The one thing I always had going for me was that I was fast. I remember some fast kid from Somerset High wanted to race. We raced, and I think the kid beat me. And I couldn't believe it because nobody had ever beaten me before. I always had really good speed. That helped me in a lot of sports, especially in pickup basketball games, because although I couldn't shoot, I could drive by people. I was always the end in football because I could run the routes and beat everybody.

When I got to high school, my coach, Jim Sullivan, was the football and baseball coach. I wanted to play all three sports and I remember going out for football as a halfback. But I never made it into a game. I'll never forget the first time I carried the ball in practice. It was like a maze going through the line. I couldn't see where I was going. There were people all over the place trying to block. I can't be sure how many practices I made it through, but Coach Sullivan came up to me and he said, "Look, the wise thing for you to do would be to play baseball because there's no sense in you getting hurt playing football." So I left the team. I never played a snap of football in high school but I loved it as a kid growing up. But because of his advice and because I trusted him so much, I just focused on baseball.
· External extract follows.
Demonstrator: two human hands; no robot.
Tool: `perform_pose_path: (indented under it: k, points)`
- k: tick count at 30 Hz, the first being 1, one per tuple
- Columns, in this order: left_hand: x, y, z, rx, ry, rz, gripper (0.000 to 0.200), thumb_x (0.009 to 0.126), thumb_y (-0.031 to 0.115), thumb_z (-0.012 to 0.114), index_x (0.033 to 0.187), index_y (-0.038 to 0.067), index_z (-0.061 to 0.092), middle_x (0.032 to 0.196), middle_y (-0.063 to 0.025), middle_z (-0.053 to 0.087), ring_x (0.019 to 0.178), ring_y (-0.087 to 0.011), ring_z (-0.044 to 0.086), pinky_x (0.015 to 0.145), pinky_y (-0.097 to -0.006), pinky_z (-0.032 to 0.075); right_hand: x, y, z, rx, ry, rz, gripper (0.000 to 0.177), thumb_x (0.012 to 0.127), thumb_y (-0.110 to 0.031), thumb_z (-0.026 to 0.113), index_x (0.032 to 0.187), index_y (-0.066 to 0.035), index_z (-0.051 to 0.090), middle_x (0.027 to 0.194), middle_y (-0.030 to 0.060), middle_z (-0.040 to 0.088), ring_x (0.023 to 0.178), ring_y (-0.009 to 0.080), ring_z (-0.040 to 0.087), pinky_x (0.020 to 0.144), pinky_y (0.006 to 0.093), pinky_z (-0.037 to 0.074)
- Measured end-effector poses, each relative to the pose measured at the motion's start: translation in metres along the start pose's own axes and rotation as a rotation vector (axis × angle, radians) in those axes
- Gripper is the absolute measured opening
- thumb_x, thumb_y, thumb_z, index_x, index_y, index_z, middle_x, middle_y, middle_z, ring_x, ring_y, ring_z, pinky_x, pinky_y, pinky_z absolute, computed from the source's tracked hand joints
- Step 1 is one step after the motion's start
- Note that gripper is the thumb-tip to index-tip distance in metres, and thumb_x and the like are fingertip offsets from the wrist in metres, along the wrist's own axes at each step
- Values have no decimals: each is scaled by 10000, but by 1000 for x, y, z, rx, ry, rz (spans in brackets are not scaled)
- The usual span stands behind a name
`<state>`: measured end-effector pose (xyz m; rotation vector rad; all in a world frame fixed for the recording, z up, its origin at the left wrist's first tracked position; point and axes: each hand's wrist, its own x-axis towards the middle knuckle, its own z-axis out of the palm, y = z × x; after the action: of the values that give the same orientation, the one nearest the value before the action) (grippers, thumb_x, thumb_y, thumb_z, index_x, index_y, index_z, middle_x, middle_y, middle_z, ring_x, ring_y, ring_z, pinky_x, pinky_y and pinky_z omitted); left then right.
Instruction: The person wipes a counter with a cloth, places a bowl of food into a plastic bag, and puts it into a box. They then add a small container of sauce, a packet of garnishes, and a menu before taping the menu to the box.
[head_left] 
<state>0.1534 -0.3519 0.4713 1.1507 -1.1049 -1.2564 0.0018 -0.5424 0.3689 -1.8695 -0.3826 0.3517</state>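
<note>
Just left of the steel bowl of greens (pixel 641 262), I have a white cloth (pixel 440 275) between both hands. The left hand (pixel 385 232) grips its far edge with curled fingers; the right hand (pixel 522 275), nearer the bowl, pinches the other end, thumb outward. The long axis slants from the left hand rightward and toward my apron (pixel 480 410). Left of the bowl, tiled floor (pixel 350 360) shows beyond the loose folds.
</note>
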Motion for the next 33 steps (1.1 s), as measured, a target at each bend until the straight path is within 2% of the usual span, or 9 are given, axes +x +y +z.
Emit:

I still wanted to keep playing basketball. I was playing on the JV team and I had an injury to my right hand, my shooting hand, and I didn't tell the coach. We got into a game and a pass came to me in the corner and I took a shot with my left hand. And he went ape shit. I mean he just went crazy. At halftime we got into the locker room and he just tore into me about shooting with my left hand. He said, "What are you doing?"

I said, "Well, my right hand is hurt."

He said, "Well, you've got to tell me." He was pissed. And so that was the end for me.

After he tore into me about that I said, "I'm not up for this."

Baseball then became everything to me. I was always trying to keep my grades up so I could make the baseball team. I was not a good student at all. My grades were sinking because I was doing all the other sports but I really wanted to play baseball, so I was really trying to do everything I possibly could to get the grades good enough to be able to be on the baseball team.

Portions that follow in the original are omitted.